The Imperial Gazetteer of England & Wales 1870

INWORTH, a village and a parish in Witham district, Essex. The village stands on a rising ground, 1½ mile SE of Kelvedon r. station, and 5 NE of Witham. The parish comprises 1,554 acres; and its post town is Kelvedon. Real property, £2,554. Pop. in 1851, 717; in 1861, 655. Houses, 146. The decrease of pop. was caused by the closing of a silk factory. The property is much subdivided. The manor belongs to J. H. Blood, Esq. Inworth Hall is now merely a modern farm house. The living is a rectory in the diocese of Rochester. Value, £306. Patron, T. Poynder, Esq. The church is ancient but good; has a wooden belfry: is partly built with Roman bricks; and contains remains of a Roman tessellated pavement, and a piscina. There is a national school.

Source: The Imperial Gazetteer of England & Wales [Wilson, John M]. A. Fullarton & Co. N. d. c. [1870-72].

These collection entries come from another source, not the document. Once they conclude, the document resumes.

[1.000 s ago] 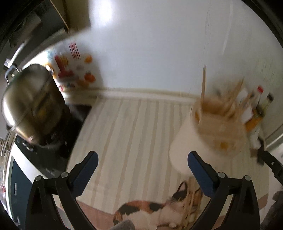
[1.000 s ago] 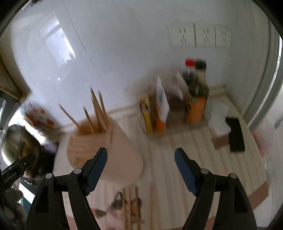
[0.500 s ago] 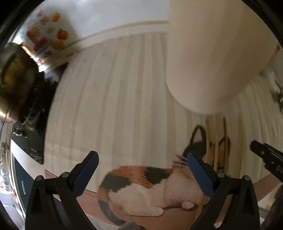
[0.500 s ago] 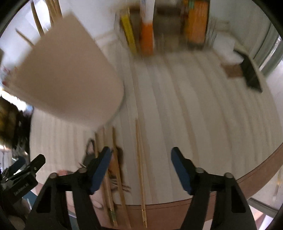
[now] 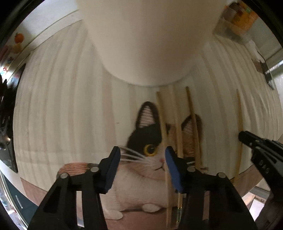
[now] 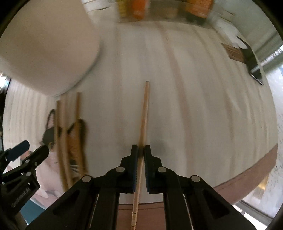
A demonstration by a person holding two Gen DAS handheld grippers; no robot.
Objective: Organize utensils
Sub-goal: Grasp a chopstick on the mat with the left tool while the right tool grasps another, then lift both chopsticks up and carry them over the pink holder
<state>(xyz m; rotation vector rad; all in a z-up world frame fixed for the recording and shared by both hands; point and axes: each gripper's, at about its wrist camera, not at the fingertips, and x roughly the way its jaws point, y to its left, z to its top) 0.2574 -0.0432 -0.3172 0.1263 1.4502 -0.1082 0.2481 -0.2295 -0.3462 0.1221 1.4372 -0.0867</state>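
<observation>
A pale utensil holder (image 5: 146, 37) stands on the striped mat, also in the right wrist view (image 6: 44, 47). Three wooden chopsticks (image 5: 178, 127) lie over the cat picture just in front of it. My left gripper (image 5: 142, 155) is half open, low over the cat's face; the leftmost chopstick runs just inside its right finger (image 5: 174, 169). A single chopstick (image 6: 144, 113) lies apart to the right. My right gripper (image 6: 141, 152) is shut on this single chopstick near its middle. The right gripper also shows in the left wrist view (image 5: 254, 141).
The striped mat (image 6: 194, 106) with a cat picture (image 5: 146, 141) covers the counter up to its brown front edge (image 6: 247, 180). Bottles and packets (image 6: 159, 8) stand at the back. A dark flat object (image 6: 253, 62) lies at the far right. A stove is at the left.
Both grippers have dropped low toward the mat. The right gripper has closed on the single chopstick. The left gripper has narrowed beside the three chopsticks.
</observation>
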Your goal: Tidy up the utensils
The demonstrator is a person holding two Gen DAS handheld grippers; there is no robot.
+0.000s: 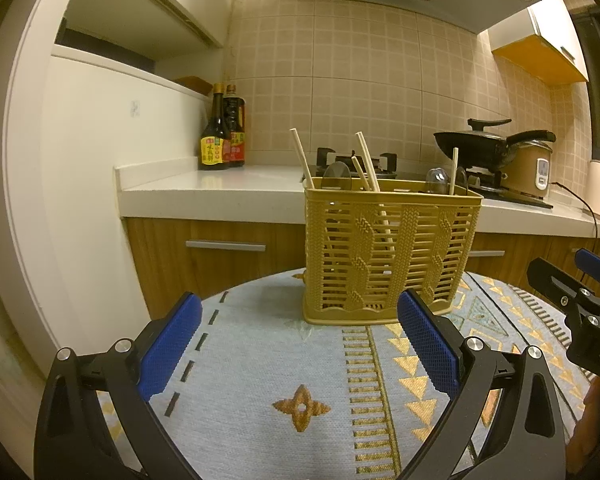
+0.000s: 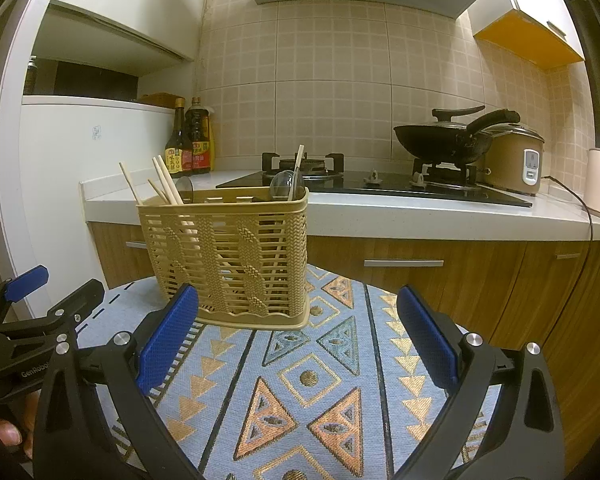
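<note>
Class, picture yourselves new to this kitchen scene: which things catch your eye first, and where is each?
First, the yellow woven utensil basket standing on the patterned tablecloth, chopsticks and spoons poking from its top. Next, the open blue-padded left gripper and right gripper in front of it. Behind, a black wok sits on the stove.

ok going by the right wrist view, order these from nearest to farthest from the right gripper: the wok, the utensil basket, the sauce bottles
1. The utensil basket, on the patterned cloth just ahead and left of the right gripper.
2. The wok, on the stove's right burner across the counter.
3. The sauce bottles, at the back left corner of the counter; wok and bottles are fairly close to call.
</note>
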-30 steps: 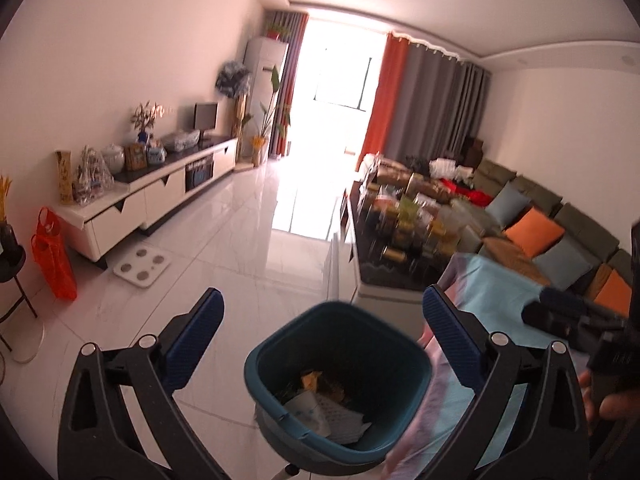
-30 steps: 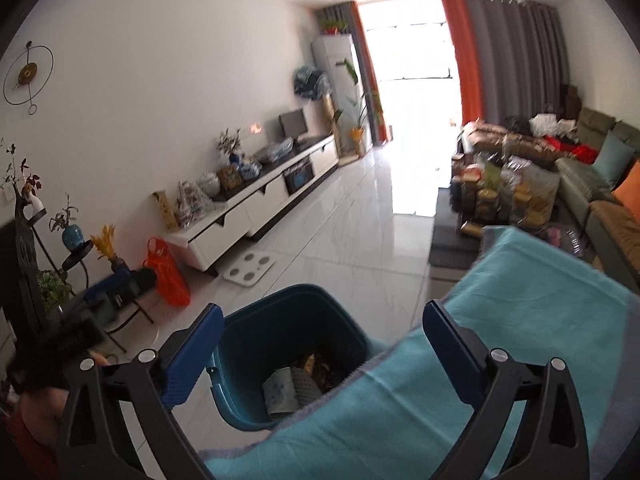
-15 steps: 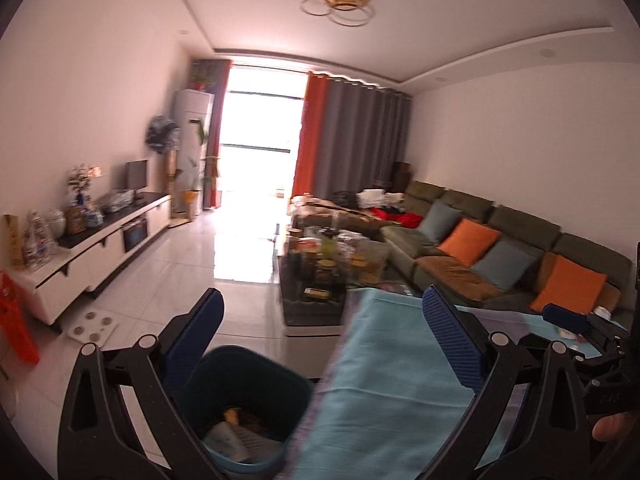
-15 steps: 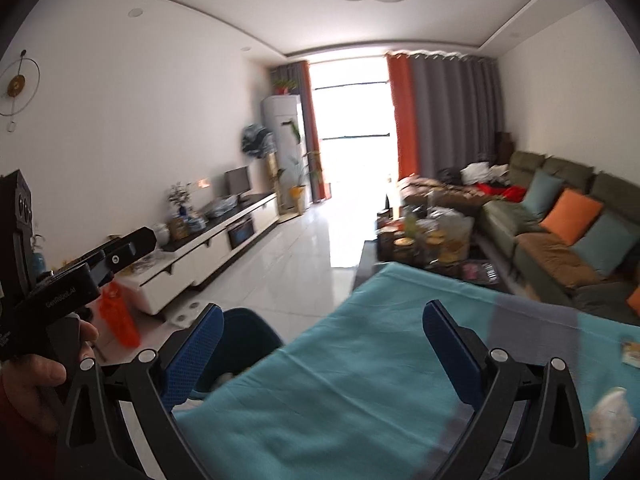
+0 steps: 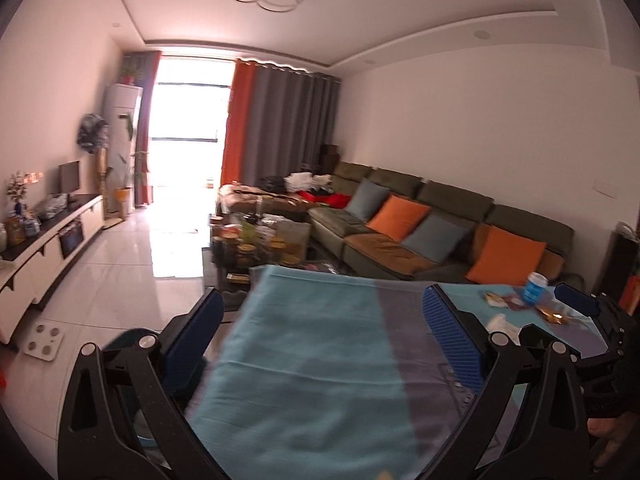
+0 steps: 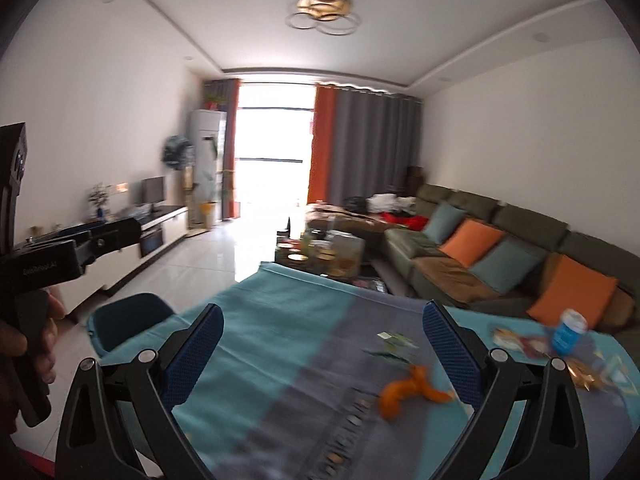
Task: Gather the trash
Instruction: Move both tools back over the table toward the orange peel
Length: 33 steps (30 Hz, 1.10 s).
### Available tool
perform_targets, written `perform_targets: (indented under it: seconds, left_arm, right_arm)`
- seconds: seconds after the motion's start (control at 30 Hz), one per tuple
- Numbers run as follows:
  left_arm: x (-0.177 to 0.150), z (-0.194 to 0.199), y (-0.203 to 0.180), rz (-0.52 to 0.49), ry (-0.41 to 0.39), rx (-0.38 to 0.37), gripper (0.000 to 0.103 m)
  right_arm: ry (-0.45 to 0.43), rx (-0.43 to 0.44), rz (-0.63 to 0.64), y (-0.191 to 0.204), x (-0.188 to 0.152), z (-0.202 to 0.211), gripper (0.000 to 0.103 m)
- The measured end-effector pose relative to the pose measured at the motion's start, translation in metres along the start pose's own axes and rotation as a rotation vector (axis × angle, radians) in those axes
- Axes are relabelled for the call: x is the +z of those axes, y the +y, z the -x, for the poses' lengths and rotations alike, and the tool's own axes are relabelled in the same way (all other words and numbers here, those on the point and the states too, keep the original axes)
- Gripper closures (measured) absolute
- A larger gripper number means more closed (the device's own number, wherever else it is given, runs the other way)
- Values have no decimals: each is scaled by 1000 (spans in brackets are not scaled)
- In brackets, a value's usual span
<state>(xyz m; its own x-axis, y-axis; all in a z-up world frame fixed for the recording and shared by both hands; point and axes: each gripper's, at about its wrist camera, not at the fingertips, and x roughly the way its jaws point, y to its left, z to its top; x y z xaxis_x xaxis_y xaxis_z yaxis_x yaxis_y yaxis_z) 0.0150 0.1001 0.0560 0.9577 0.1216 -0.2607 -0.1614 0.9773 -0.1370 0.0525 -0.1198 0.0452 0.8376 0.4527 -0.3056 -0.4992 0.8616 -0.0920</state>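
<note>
**Me:** Left claw (image 5: 322,342) is spread wide with nothing in it, hanging over the teal end of the tablecloth (image 5: 304,368). Right claw (image 6: 322,354) is the same, fingers far apart and empty, over the spot where the cloth turns from teal to grey.

**Other:** ok so where's the actual trash?

**Me:** All off toward my right side. In the right wrist view an orange peel (image 6: 404,394) lies on the grey strip just inside my right finger, with a small greenish wrapper (image 6: 394,344) a bit farther ahead of it. Past that finger there's a blue cup (image 6: 568,332), a reddish wrapper (image 6: 516,340) beside it, and gold foil (image 6: 584,374) nearer the table edge. It's all blurry, so I can't tell more than colours.

**Other:** and the bin?

**Me:** The teal bin (image 6: 128,318) is on the floor left of the table, just beyond the right claw's left finger. In the left wrist view it's mostly hidden behind the left finger. My hand (image 6: 28,344) on the left claw's handle shows at the far left edge.
</note>
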Motion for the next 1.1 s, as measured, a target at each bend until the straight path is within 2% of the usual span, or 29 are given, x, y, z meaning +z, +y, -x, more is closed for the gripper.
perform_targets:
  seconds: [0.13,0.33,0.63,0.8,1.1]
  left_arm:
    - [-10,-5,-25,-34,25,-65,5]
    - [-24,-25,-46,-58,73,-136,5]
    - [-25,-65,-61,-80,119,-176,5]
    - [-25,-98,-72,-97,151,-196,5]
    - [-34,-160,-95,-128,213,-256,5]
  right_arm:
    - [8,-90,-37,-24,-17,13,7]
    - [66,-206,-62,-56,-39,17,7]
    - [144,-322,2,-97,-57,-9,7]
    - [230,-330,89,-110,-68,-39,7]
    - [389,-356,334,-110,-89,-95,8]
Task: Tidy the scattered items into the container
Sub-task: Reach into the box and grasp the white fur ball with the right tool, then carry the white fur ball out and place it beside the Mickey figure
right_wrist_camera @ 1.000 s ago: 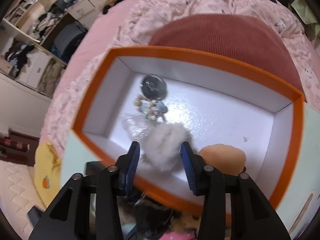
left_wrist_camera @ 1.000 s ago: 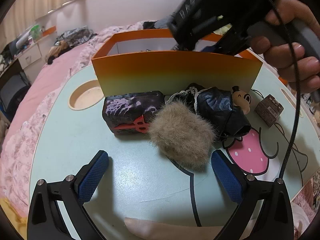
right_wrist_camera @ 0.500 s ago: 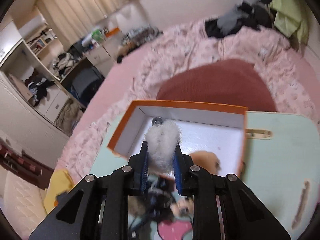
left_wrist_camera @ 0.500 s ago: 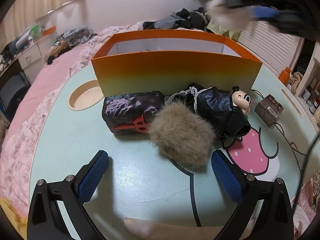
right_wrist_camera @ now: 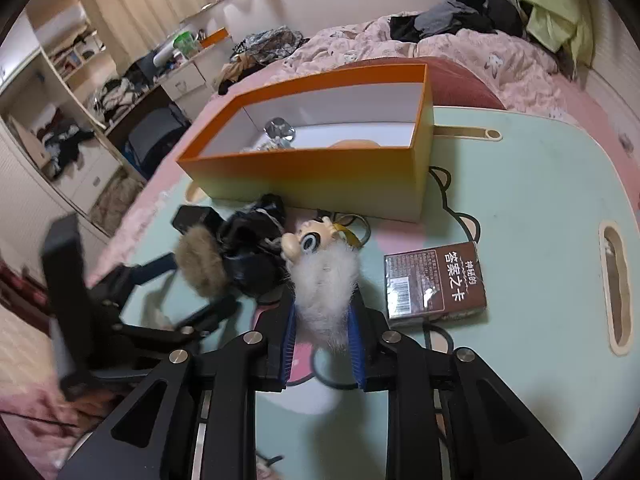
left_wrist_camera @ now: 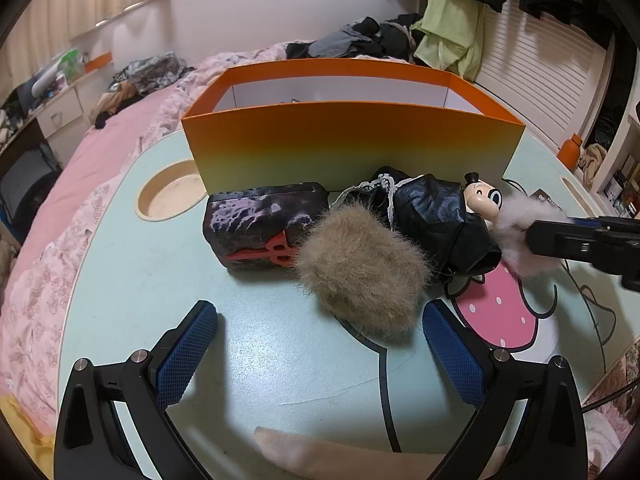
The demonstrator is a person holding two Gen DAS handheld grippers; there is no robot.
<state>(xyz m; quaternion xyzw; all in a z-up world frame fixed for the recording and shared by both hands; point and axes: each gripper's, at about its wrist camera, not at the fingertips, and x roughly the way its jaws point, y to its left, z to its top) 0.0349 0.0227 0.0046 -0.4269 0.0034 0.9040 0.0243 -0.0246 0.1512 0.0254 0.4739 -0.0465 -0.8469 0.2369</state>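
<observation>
The orange box (left_wrist_camera: 352, 148) (right_wrist_camera: 320, 172) stands at the back of the pale green table. In front of it lie a dark pouch (left_wrist_camera: 260, 220), a brown fur pompom (left_wrist_camera: 360, 276) (right_wrist_camera: 198, 260) and a black bundle with a doll head (left_wrist_camera: 482, 198) (right_wrist_camera: 304, 240). My left gripper (left_wrist_camera: 320, 344) rests open just short of the brown pompom. My right gripper (right_wrist_camera: 323, 300) (left_wrist_camera: 532, 236) grips a white fur pompom (right_wrist_camera: 324, 288) (left_wrist_camera: 520, 220) above the table right of the doll. Its jaws are opening slightly, with the pads on the fur.
A brown card box (right_wrist_camera: 436, 280) lies on the table to the right of the white pompom. Inside the orange box are a shiny round object (right_wrist_camera: 280, 128) and a peach lump (right_wrist_camera: 356, 143). A round recess (left_wrist_camera: 168, 196) marks the table's left; a pink bed surrounds it.
My right gripper has carried the white pompom from inside the orange box out to the table in front of it, beside the doll. The left gripper has not moved.
</observation>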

A Topographical Dictionary of England 1848

INWORTH (All Saints), a parish, in the union of Witham, Witham division of the hundred of Lexden, N. division of Essex, 1½ mile (S. E.) from Kelvedon; containing 591 inhabitants. This place, which is variously written in records Ineworth, Innesworth, and Inford, has two manors, or reputed manors, Inworth and Chedingswell. Inworth, which has a mansion-house about a quarter of a mile from the church, formed part of the endowment of the nunnery of Helenstow, in Bedfordshire, founded by Judith, niece of William the Conqueror; and that establishment retained the property till the Dissolution. The manor of Chedingswell, the house of which is about a mile from the church, was formerly styled Cuddingswell, and Chiswell, and belonged to Coggeshall Abbey; different families have since owned it. The parish is pleasantly situated near the London road, and comprises by measurement 1554 acres, of which 1322 are arable, 83 pasture, about 60 wood, and 89 common or waste; the lands are elevated, and the soil generally a strong rich loam, producing abundant crops. The living is a rectory, valued in the king's books at £10, and in the gift of T. Poynder, Esq.: the tithes have been commuted for £361, and the glebe comprises 50 acres. The church is remarkable for a small porch on the south side, of Roman bricks and flints mixed; near the altar is a piscina, and there are some remains of a tessellated pavement.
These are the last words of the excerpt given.